| Work task |
This exercise calls for a copy of every line in the listing below that carries the word "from".

_ _ _ _

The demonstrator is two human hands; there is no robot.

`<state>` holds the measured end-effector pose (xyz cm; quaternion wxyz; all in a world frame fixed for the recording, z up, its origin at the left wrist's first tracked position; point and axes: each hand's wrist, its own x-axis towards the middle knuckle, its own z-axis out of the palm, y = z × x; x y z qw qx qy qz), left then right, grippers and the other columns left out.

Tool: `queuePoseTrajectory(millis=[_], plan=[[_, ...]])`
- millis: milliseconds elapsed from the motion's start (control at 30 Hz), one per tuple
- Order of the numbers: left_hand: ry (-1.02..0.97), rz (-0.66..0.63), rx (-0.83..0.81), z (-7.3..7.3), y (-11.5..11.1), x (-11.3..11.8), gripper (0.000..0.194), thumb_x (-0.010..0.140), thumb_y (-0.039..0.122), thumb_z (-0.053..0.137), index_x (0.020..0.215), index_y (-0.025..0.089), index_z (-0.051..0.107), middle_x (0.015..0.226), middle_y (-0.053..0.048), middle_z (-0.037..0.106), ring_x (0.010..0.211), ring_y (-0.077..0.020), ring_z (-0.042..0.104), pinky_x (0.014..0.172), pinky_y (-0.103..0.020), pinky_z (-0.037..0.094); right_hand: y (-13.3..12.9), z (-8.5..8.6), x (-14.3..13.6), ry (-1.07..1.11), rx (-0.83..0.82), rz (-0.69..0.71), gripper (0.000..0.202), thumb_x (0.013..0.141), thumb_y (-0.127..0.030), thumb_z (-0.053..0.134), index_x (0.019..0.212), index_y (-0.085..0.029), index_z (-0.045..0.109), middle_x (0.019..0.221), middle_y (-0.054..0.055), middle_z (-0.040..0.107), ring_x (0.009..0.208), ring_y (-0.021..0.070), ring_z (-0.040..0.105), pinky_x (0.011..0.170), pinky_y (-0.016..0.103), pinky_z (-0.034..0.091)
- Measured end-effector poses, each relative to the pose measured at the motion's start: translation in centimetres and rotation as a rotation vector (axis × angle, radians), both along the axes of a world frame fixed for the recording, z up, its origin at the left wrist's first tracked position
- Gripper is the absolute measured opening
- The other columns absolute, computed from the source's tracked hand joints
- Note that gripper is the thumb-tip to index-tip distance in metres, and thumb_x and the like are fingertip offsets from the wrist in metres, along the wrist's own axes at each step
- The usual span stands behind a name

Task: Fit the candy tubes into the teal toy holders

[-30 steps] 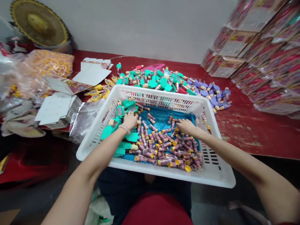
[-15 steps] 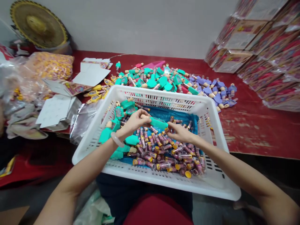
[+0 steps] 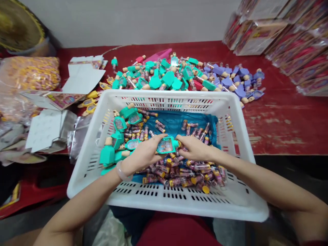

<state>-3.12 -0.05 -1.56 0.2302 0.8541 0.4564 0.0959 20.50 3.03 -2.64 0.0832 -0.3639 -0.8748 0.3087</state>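
A teal bottle-shaped case point(image 3: 166, 145) with a clear window is held level above the white basket point(image 3: 164, 204). My left hand point(image 3: 143, 152) pinches its wide end, with a pale bracelet on the wrist. At its narrow end my right hand point(image 3: 193, 147) has its fingers closed round the neck; a tube there is mostly hidden by the fingers. Small clear tubes with yellow caps point(image 3: 202, 167) lie heaped below on a blue plastic sheet point(image 3: 171, 123). More teal cases point(image 3: 107, 155) with cork-like stoppers sit in the basket's left side.
Behind the basket, teal pieces point(image 3: 167, 78) and purple pieces point(image 3: 241, 90) are piled on the red table point(image 3: 282, 126). Cut white cartons point(image 3: 44, 130) and a bag of yellow items point(image 3: 38, 73) lie left. Wrapped packs point(image 3: 263, 36) are stacked at the right.
The teal case has turned so its window faces up, and both hands have moved slightly lower. My left hand now grips its wide end. The whole view has shifted.
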Motion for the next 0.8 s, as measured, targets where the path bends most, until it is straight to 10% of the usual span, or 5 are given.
queuePoseTrajectory(millis=[367,800], plan=[[0.289,-0.045,0.017,0.5,-0.9,0.4,0.055,0.086,0.033,0.056,0.137,0.027,0.037,0.114,-0.007,0.059,0.091,-0.0235,0.064,0.067,-0.029,0.048,-0.4,0.0,-0.4,-0.159,-0.052,-0.038,0.009,0.079,-0.027,0.053,0.077,-0.018,0.056,0.07,0.002,0.062,0.062,0.0133,0.053,0.055,0.023,0.026],[-0.008,0.021,-0.055,-0.8,-1.3,0.5,0.043,0.088,0.037,0.055,0.128,0.022,0.046,0.121,-0.006,0.061,0.102,-0.0229,0.063,0.085,-0.034,0.051,-1.0,-0.1,-0.4,-0.294,0.033,-0.045,0.009,0.077,-0.024,0.051,0.08,-0.018,0.057,0.072,0.003,0.064,0.062,0.0143,0.053,0.053,0.025,0.018]])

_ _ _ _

| Reply |
- millis: milliseconds elapsed from the motion's start (control at 30 Hz), one per tuple
- The other columns absolute, computed from the source's tracked hand joints
- Note that gripper is the thumb-tip to index-tip distance in metres, and thumb_x and the like are fingertip offsets from the wrist in metres, along the wrist's own axes at each step

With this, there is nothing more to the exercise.